We believe this model is inherently scalable. Roasters don’t need to overhaul their sourcing strategies or launch a new campaign to have a meaningful impact. It’s already happening - quietly, effectively, and with measurable results.
That said, there are still more ways to get involved. The base premium funds the core program, but there are also opportunities to deepen your engagement, whether by funding entire kindergartens, visiting the communities, or sharing the story with your customers. The door is open for as much collaboration as you’re ready for.
Stories from the Highlands
In La Fuente, a remote village in Jutiapa, parents report something powerful: peace of mind. Ercilia, a mother of three, told us how she is no longer worried about leaving her kids alone or bringing them with her into the fields. "I’m happy because my children learn, play, and eat here. It’s a huge help for us.", she says.
Sergio Cruz, another parent from Turbala, Cubulco agrees: "We’re deeply thankful for the support they’ve always given us. I’m grateful for the classes the children receive during harvest. Our kids are so happy — they have meals, snacks, and are well cared for."
These are not isolated anecdotes. Data from our recent surveys shows:
- 68% of the children’s parents work directly with ofi’s supply chain.
- 58% reported having no one else to leave their child with during harvest.
- 13% acknowledged their child would be picking coffee if the kindergarten didn’t exist.
- 48% of families said the Kinder Coffee allowed them to earn more income, knowing their children were safe.
Want to learn more about Guatemalan Coffee? Download our exclusive info poster featuring artwork from the Guatemalan kindergarten children:


Why It Matters to Roasters
In specialty coffee, we often talk about traceability and transparency. We want to know who grew the coffee, how it was processed, what the varietal is. But just as important is the question: what are we contributing to the communities that make this possible?
Every kindergarten costs around $2,500 USD to run for a harvest season. That’s about the price of a small microlot. And yet, the impact is outsized. Each one supports roughly 20 children and their families. It provides jobs for local teachers. It strengthens community trust. It ensures children are playing, laughing, and learning, when they could otherwise be working.
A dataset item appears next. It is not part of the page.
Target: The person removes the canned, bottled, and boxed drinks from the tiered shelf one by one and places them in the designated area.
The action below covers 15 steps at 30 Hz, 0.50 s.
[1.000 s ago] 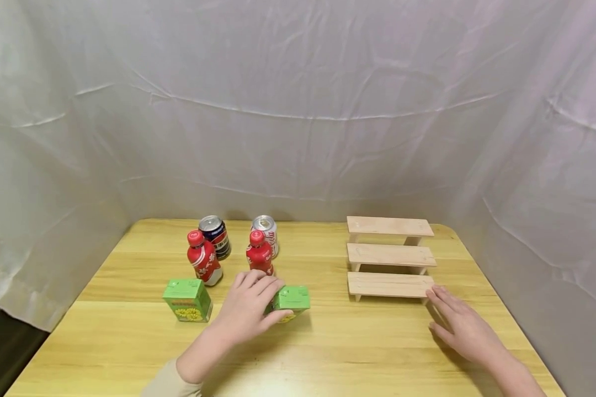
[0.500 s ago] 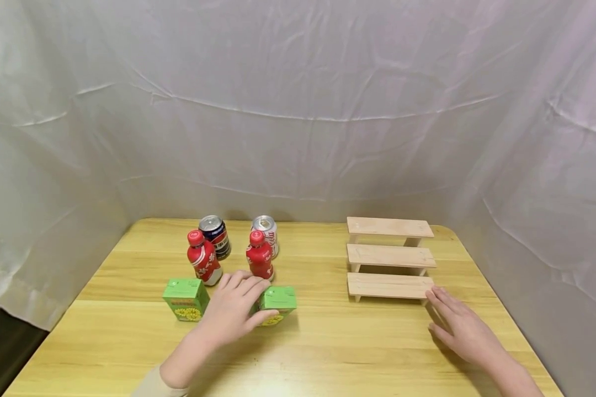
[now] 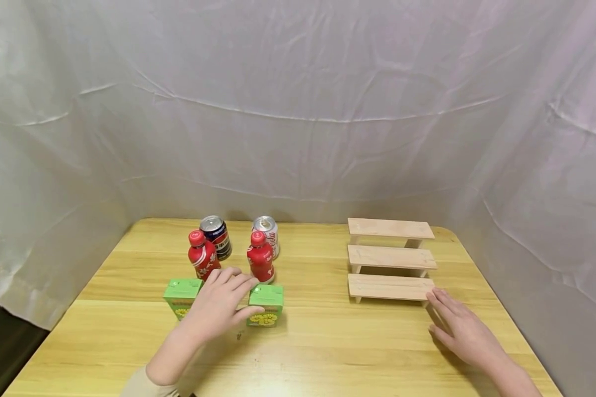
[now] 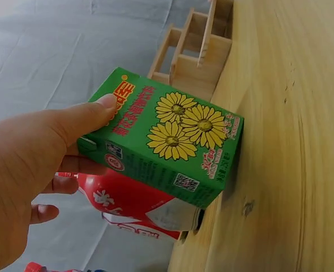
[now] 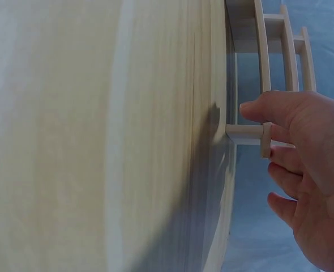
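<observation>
My left hand (image 3: 218, 309) holds a green drink carton (image 3: 265, 309) by its upper part, the carton upright on the table. In the left wrist view the thumb lies on the front of the carton (image 4: 172, 136), printed with yellow flowers, and other fingers are partly hidden behind it. A second green carton (image 3: 181, 292) stands to the left, partly covered by this hand. At the right, my right hand (image 3: 464, 331) touches the right end of a three-step wooden stand (image 3: 389, 286) with extended fingertips, its thumb held apart. The wrist view shows the stand's lowest board (image 5: 264, 62) beside that thumb.
Behind the cartons stand two red bottles, one on the left (image 3: 202, 256) and one on the right (image 3: 261, 263). A dark can (image 3: 221, 240) and a white cola can (image 3: 272, 238) are behind them. A grey-white curtain (image 3: 298, 138) surrounds the wooden table (image 3: 338, 353).
My left hand has slid the carton leftward across the table, bringing it in front of the right red bottle and nearer the other carton. The right hand stays at the stand.
</observation>
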Each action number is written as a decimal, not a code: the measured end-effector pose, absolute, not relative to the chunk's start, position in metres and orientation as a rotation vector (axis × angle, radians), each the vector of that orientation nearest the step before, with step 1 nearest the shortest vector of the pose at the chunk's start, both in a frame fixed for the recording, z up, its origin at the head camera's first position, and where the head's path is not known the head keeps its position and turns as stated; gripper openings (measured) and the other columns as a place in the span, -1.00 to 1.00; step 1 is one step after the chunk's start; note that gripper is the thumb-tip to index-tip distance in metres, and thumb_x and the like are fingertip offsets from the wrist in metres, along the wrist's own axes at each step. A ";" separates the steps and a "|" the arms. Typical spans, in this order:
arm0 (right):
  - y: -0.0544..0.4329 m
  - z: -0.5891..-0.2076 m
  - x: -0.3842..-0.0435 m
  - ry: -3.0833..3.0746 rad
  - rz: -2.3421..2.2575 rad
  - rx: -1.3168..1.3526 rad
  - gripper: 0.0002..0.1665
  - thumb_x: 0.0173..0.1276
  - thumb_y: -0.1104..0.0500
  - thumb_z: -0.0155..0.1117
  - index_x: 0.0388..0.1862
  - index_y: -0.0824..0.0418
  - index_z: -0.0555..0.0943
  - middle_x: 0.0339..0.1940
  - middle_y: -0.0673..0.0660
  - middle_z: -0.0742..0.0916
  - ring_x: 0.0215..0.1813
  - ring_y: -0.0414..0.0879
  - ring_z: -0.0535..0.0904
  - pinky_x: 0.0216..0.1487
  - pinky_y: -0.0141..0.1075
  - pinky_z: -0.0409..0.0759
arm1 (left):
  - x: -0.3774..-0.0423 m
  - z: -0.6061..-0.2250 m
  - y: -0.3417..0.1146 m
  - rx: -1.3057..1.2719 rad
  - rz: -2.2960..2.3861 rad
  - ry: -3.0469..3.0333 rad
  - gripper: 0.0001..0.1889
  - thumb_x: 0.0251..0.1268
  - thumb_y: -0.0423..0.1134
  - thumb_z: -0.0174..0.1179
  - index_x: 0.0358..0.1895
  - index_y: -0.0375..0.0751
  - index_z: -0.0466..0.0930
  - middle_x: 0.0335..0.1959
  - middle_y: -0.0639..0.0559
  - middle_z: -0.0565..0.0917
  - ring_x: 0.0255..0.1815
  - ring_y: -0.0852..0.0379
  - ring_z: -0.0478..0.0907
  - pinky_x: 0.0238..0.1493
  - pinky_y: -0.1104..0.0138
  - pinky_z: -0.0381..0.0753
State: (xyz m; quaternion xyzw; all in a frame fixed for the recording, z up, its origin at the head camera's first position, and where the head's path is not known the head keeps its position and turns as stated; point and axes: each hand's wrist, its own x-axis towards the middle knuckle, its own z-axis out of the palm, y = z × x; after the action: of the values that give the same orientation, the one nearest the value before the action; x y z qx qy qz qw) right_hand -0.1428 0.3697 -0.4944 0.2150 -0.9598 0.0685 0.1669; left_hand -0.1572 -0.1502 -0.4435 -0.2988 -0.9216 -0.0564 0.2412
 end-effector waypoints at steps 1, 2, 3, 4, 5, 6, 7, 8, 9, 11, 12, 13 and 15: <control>0.370 -0.494 -0.143 -2.733 0.195 0.610 -0.15 0.06 0.10 0.50 0.34 0.33 0.44 0.31 0.38 0.53 0.26 0.30 0.49 0.34 -0.73 -0.48 | -0.157 -0.443 -0.151 -0.817 -0.157 -2.527 -0.37 0.08 0.33 0.24 0.08 -0.05 0.63 -0.01 0.12 0.70 0.08 0.05 0.48 0.13 0.13 0.40; 0.370 -0.495 -0.143 -2.735 0.198 0.609 -0.15 0.07 0.10 0.50 0.34 0.32 0.44 0.31 0.38 0.53 0.27 0.30 0.48 0.34 -0.73 -0.48 | -0.158 -0.443 -0.152 -0.818 -0.160 -2.532 -0.37 0.08 0.32 0.24 0.08 -0.05 0.63 -0.01 0.12 0.70 0.07 0.05 0.48 0.11 0.14 0.40; 0.370 -0.495 -0.143 -2.737 0.199 0.607 -0.14 0.07 0.10 0.50 0.35 0.32 0.43 0.32 0.38 0.53 0.27 0.30 0.48 0.34 -0.73 -0.49 | -0.158 -0.442 -0.152 -0.818 -0.163 -2.537 -0.38 0.08 0.31 0.25 0.09 -0.04 0.63 -0.02 0.13 0.70 0.07 0.06 0.48 0.10 0.15 0.40; 0.370 -0.495 -0.143 -2.738 0.200 0.607 -0.14 0.08 0.10 0.50 0.35 0.32 0.43 0.32 0.38 0.52 0.28 0.29 0.47 0.34 -0.72 -0.49 | -0.158 -0.442 -0.153 -0.818 -0.163 -2.542 -0.38 0.08 0.31 0.25 0.09 -0.04 0.63 -0.01 0.13 0.70 0.06 0.07 0.47 0.09 0.16 0.40; 0.371 -0.496 -0.143 -2.739 0.200 0.606 -0.14 0.08 0.10 0.49 0.36 0.32 0.42 0.32 0.38 0.52 0.28 0.29 0.47 0.34 -0.71 -0.49 | -0.159 -0.442 -0.154 -0.817 -0.161 -2.547 -0.38 0.08 0.31 0.25 0.09 -0.04 0.63 -0.01 0.13 0.70 0.06 0.07 0.48 0.08 0.16 0.40; 0.371 -0.496 -0.142 -2.741 0.201 0.606 -0.14 0.09 0.10 0.49 0.36 0.32 0.41 0.32 0.38 0.52 0.29 0.29 0.46 0.35 -0.71 -0.50 | -0.159 -0.442 -0.154 -0.815 -0.159 -2.554 -0.38 0.08 0.31 0.25 0.09 -0.04 0.63 -0.01 0.13 0.70 0.06 0.07 0.48 0.07 0.16 0.40; 0.371 -0.496 -0.142 -2.741 0.203 0.605 -0.14 0.09 0.10 0.49 0.36 0.32 0.41 0.32 0.38 0.52 0.29 0.30 0.46 0.35 -0.71 -0.49 | -0.159 -0.441 -0.155 -0.814 -0.158 -2.565 -0.39 0.08 0.30 0.25 0.08 -0.04 0.63 -0.01 0.13 0.70 0.06 0.07 0.48 0.07 0.17 0.40; 0.371 -0.496 -0.142 -2.741 0.204 0.606 -0.14 0.09 0.10 0.49 0.37 0.32 0.41 0.33 0.38 0.52 0.29 0.29 0.46 0.35 -0.70 -0.50 | -0.159 -0.441 -0.155 -0.815 -0.156 -2.573 -0.39 0.09 0.30 0.26 0.08 -0.05 0.63 -0.01 0.13 0.70 0.06 0.07 0.48 0.07 0.16 0.39; 0.371 -0.496 -0.142 -2.740 0.204 0.606 -0.14 0.09 0.10 0.49 0.37 0.31 0.41 0.33 0.38 0.52 0.29 0.30 0.46 0.35 -0.70 -0.49 | -0.159 -0.441 -0.156 -0.813 -0.154 -2.580 -0.39 0.09 0.30 0.26 0.08 -0.05 0.64 -0.01 0.13 0.70 0.06 0.07 0.48 0.07 0.16 0.39; 0.371 -0.496 -0.142 -2.738 0.206 0.605 -0.14 0.08 0.10 0.49 0.36 0.31 0.42 0.32 0.38 0.52 0.28 0.30 0.47 0.35 -0.70 -0.49 | -0.159 -0.441 -0.158 -0.808 -0.154 -2.589 -0.41 0.08 0.29 0.26 0.05 -0.06 0.65 -0.03 0.12 0.71 0.06 0.06 0.48 0.06 0.16 0.39; 0.371 -0.496 -0.142 -2.737 0.207 0.606 -0.14 0.08 0.10 0.50 0.36 0.31 0.42 0.33 0.38 0.52 0.28 0.30 0.47 0.35 -0.69 -0.48 | -0.159 -0.441 -0.158 -0.807 -0.157 -2.592 -0.41 0.08 0.28 0.27 0.05 -0.06 0.65 -0.03 0.13 0.71 0.05 0.06 0.48 0.06 0.16 0.39; 0.371 -0.496 -0.142 -2.737 0.207 0.606 -0.14 0.08 0.10 0.50 0.36 0.31 0.42 0.33 0.38 0.52 0.27 0.31 0.47 0.36 -0.69 -0.48 | -0.159 -0.440 -0.159 -0.806 -0.159 -2.592 -0.42 0.08 0.27 0.28 0.04 -0.06 0.66 -0.04 0.13 0.72 0.05 0.06 0.48 0.06 0.17 0.39; 0.371 -0.497 -0.142 -2.737 0.206 0.608 -0.14 0.08 0.10 0.50 0.36 0.31 0.42 0.33 0.38 0.52 0.28 0.31 0.47 0.36 -0.69 -0.48 | -0.159 -0.440 -0.160 -0.805 -0.163 -2.588 -0.43 0.07 0.26 0.29 0.03 -0.06 0.66 -0.05 0.13 0.72 0.04 0.06 0.49 0.05 0.17 0.39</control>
State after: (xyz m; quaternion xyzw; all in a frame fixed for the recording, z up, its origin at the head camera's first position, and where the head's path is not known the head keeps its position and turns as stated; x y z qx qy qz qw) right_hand -0.1422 0.3713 -0.4965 0.2131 -0.9604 0.0723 0.1642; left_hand -0.1593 -0.1596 -0.4401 -0.2897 -0.9316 -0.0586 0.2114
By funding these Kindergartens, roasters are doing more than sourcing high-quality coffee; they are directly preventing harm and enabling opportunity. They are helping to rewrite what harvest season means for the next generation.
Partnership in Practice
"Collaboration" is a buzzword used a lot in specialty coffee. Sometimes it even feels as if it has lost its meaning through overuse. But collaboration is not only one of our core values, it is critical to our identity. The story of Guatemala's coffee kindergartens is one of collaboration in action. It’s a model that shows what’s possible when importers, roasters, and producing communities align their goals, not just around flavour notes and scores, but around the shared dignity of work and childhood.
By adding a small, transparent premium to green coffee contracts, Covoya and ofi are able to scale this model. With roaster support, we’re targeting 30 Coffee Kindergartens in Guatemala alone for the 2025/26 harvest, serving an estimated 600 children.
And every time a roasting partner says 'yes', another community can say their children are protected.